MedPlanner has launched HEMI Health and AskHEMI, expanding its clinical AI offering in the UK, Malaysia and global consumer markets.
HEMI Health is aimed at clinicians and is available in Malaysia and the UK. AskHEMI is a free app for patients, carers and the public on iOS and Android, with multilingual support. Both products run on the company's HEMI, or Health Medical Intelligence, engine and join HEMI Teams, MedPlanner's hospital clinical coordination platform.
The launch marks a broader push by the Kuala Lumpur-based group to cover more of the patient pathway, from hospital care coordination to consultation notes and follow-up support at home. It has also set up HEMI in London as an international distribution arm for commercial and partnership activity across the UK, Europe and other markets.
Expanded platform
HEMI Health is positioned as an AI clinical assistant designed to reduce doctors' administrative load. It includes medical scribing, documentation of clinical reasoning, decision support, and tools intended to help clinicians respond to professional complaints and maintain records for review.
That reflects two longstanding issues in healthcare systems: the volume of clinical paperwork and doctors' concerns about legal and regulatory scrutiny. Suppliers of AI tools for healthcare have increasingly targeted both areas as health services seek to ease staff pressures and standardise records.
AskHEMI, by contrast, is a patient-facing service built to support people outside formal appointments. The app can help users manage chronic conditions, set medication reminders and answer questions after consultations. It is also designed to operate in multiple languages.
The app is built on a clinical knowledge base rather than information drawn from the open web. MedPlanner also said the system is designed to reflect local health systems and escalate when appropriate, though it did not provide details on how that process works in different jurisdictions.
Clinical origins
MedPlanner was founded by Dr Ezam Mat Ali, an NHS-trained Consultant Paediatrician. The platform was shaped by problems he encountered in clinical practice, including fragmented systems, paperwork burdens and gaps in support for patients after appointments.
"As a clinician, I have seen first-hand how fragmented systems fail the people they are meant to serve. Doctors are buried in paperwork. Patients leave appointments confused and unsupported. MedPlanner exists because we believed there was a better way. One engine. One connected intelligence. Addressing the full journey from hospital ward to patient at home," said Dr Ezam Mat Ali, Founder and Chief Executive Officer, MedPlanner.

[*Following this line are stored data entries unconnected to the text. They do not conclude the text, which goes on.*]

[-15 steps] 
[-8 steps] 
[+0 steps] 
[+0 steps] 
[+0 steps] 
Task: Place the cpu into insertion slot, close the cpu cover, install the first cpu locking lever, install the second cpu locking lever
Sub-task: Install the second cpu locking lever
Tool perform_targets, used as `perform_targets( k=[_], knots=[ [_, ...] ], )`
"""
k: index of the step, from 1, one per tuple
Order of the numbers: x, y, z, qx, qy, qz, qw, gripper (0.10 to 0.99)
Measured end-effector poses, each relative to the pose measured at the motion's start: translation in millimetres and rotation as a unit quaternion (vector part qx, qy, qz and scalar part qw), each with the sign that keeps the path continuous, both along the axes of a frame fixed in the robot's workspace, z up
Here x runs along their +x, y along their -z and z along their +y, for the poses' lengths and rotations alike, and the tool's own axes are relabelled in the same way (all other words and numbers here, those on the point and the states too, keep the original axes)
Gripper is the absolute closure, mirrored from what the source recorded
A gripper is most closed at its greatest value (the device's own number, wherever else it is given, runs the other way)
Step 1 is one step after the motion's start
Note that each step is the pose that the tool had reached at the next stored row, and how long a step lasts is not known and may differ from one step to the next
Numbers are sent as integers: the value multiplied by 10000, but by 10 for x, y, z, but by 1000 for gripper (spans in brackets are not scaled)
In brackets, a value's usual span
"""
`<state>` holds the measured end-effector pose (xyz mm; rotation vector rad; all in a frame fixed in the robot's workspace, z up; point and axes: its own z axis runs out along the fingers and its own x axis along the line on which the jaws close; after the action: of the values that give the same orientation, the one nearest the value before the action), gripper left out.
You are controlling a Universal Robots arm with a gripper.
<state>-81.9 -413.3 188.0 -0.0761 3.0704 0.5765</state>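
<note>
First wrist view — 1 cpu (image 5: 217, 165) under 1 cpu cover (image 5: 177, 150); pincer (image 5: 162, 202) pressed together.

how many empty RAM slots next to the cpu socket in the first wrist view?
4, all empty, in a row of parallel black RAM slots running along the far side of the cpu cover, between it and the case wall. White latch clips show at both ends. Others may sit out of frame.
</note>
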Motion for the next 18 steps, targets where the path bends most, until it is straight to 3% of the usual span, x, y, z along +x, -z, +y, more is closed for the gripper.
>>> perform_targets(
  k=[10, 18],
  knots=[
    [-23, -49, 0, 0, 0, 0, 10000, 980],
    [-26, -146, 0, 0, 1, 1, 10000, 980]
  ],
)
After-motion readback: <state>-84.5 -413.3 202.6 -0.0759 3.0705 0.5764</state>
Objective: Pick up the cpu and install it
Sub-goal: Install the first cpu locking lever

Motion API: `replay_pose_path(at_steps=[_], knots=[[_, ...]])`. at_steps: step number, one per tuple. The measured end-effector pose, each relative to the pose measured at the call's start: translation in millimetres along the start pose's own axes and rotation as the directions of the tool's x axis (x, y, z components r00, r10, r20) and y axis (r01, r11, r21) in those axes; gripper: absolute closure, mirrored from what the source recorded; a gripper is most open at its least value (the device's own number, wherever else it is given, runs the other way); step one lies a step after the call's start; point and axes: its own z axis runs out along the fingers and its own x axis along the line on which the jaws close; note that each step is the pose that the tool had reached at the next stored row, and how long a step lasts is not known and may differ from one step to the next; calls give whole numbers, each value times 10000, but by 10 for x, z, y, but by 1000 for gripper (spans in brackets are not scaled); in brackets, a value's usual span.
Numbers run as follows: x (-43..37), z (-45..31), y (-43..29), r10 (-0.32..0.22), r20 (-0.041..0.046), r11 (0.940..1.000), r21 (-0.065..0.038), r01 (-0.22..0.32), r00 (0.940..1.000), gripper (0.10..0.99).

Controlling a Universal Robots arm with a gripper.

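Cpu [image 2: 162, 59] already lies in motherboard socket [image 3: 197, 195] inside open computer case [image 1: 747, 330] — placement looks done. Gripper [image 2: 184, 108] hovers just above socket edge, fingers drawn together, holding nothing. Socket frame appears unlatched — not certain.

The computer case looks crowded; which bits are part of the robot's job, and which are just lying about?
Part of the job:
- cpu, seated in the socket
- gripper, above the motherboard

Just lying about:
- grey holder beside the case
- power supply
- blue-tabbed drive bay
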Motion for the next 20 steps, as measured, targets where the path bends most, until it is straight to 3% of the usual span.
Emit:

His background also includes work as a Medicolegal Adviser to the Medical Protection Society, a detail that helps explain MedPlanner's emphasis on documentation and complaint-response tools within HEMI Health. The company argues that this part of the market remains underserved by software focused mainly on transcription.
"Other companies build AI products. We built an engine. HEMI Health does not just scribe. It documents clinical reasoning, supports professional self-protection, and builds a contemporaneous record that stands up in any review. That is not a feature. That is a foundation," added Ali.
UK expansion
The UK is a notable target market. The NHS has been exploring the use of AI in administrative and clinical settings, while a growing number of suppliers compete to offer note-taking tools, workflow software and patient support systems to trusts and clinicians.
By making HEMI Health available in the UK and establishing a London entity, MedPlanner appears to be seeking a foothold in a market where demand for productivity tools is high, but scrutiny around safety, governance and data handling is also intense. The company said its common compliance framework meets GDPR and NHS standards.
At the same time, the patient app gives MedPlanner a route into a broader international user base beyond hospitals and doctors. Free distribution through mobile app stores can help build scale, although patient-facing health AI products face their own challenges around trust, reliability and clinical oversight.
Shared engine
MedPlanner describes itself as a clinician-led health technology company and says its products were designed in Southeast Asia for multilingual use across different clinical cultures. That regional origin may offer an advantage in markets where healthcare providers and patients need tools that can operate across multiple languages, rather than only in English.
All three products are connected through the same AI engine, with HEMI Teams handling hospital clinical care coordination, HEMI Health supporting clinician documentation, and AskHEMI serving patients and carers between appointments.
AskHEMI is available globally as a free download on iOS and Android, with multilingual support.